Task details:
Please retype the whole listing so that it matches the original exactly.

Data extract:
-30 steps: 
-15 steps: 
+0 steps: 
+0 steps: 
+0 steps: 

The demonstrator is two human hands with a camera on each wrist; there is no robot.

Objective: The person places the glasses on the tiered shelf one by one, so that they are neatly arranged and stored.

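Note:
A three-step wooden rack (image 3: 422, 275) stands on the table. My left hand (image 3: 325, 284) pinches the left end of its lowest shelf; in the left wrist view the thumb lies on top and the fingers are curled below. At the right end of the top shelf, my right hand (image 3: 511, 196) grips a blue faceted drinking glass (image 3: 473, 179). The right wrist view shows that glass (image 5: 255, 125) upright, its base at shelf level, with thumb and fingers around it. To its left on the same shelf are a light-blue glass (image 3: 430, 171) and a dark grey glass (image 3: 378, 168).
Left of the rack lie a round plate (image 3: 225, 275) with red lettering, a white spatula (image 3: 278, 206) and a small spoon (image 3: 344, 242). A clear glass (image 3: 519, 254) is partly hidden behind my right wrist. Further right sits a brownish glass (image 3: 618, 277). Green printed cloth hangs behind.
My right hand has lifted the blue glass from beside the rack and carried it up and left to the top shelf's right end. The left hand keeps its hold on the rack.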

Output of the task:
-30 steps: 
-15 steps: 
+0 steps: 
+0 steps: 
+0 steps: 

The demonstrator is two human hands with a camera on each wrist; there is no robot.

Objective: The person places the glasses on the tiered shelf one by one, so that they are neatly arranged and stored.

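Note:
A three-step wooden rack (image 3: 422, 275) stands on the table. My left hand (image 3: 325, 284) pinches the left end of its lowest shelf; in the left wrist view the thumb lies on top and the fingers are curled below. At the right end of the top shelf, my right hand (image 3: 511, 196) grips a blue faceted drinking glass (image 3: 473, 179). The right wrist view shows that glass (image 5: 255, 125) upright, its base at shelf level, with thumb and fingers around it. To its left on the same shelf are a light-blue glass (image 3: 430, 171) and a dark grey glass (image 3: 378, 168).
Left of the rack lie a round plate (image 3: 225, 275) with red lettering, a white spatula (image 3: 278, 206) and a small spoon (image 3: 344, 242). A clear glass (image 3: 519, 254) is partly hidden behind my right wrist. Further right sits a brownish glass (image 3: 618, 277). Green printed cloth hangs behind.
My right hand has lifted the blue glass from beside the rack and carried it up and left to the top shelf's right end. The left hand keeps its hold on the rack.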

No further output is expected.